> Exercise
Where the line with "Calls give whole" appears below, start writing out lines exactly, and finish with the line with "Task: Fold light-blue", which is included; write out nothing else.

> Raw data
____________________

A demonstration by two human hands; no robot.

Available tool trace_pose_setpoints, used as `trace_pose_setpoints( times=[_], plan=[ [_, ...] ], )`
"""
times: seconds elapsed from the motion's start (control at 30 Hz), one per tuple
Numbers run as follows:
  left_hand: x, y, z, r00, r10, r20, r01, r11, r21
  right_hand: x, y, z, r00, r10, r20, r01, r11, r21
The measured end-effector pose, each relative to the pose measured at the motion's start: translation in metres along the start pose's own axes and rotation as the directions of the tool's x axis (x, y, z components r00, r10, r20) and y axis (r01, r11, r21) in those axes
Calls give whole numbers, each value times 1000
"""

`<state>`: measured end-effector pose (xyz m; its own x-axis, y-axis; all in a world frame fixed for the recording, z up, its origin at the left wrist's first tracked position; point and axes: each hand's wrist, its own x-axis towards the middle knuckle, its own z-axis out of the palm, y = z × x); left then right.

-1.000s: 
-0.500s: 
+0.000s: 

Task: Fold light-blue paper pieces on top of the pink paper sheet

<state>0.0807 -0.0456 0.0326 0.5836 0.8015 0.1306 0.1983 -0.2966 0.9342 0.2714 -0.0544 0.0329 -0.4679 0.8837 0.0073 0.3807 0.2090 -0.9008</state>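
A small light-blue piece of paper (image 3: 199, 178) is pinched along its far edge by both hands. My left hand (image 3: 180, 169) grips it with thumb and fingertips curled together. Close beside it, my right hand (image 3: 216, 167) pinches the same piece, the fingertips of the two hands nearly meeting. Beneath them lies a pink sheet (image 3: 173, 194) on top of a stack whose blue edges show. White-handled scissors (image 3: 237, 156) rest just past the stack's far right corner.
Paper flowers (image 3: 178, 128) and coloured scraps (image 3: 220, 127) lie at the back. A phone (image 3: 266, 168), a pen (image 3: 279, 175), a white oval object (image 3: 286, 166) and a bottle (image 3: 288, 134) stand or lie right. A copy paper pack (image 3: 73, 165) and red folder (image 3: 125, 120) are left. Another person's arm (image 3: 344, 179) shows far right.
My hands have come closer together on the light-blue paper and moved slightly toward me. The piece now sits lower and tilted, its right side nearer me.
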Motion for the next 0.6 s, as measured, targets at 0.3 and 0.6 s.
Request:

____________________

> Response area
Calls give whole numbers, each value times 1000
"""

`<state>`: measured end-effector pose (xyz m; its own x-axis, y-axis; all in a world frame fixed for the recording, z up, its origin at the left wrist's first tracked position; point and axes: each hand's wrist, its own x-axis towards the middle knuckle, its own z-axis out of the palm, y = z × x); left then right.

-1.000s: 
-0.500s: 
+0.000s: 

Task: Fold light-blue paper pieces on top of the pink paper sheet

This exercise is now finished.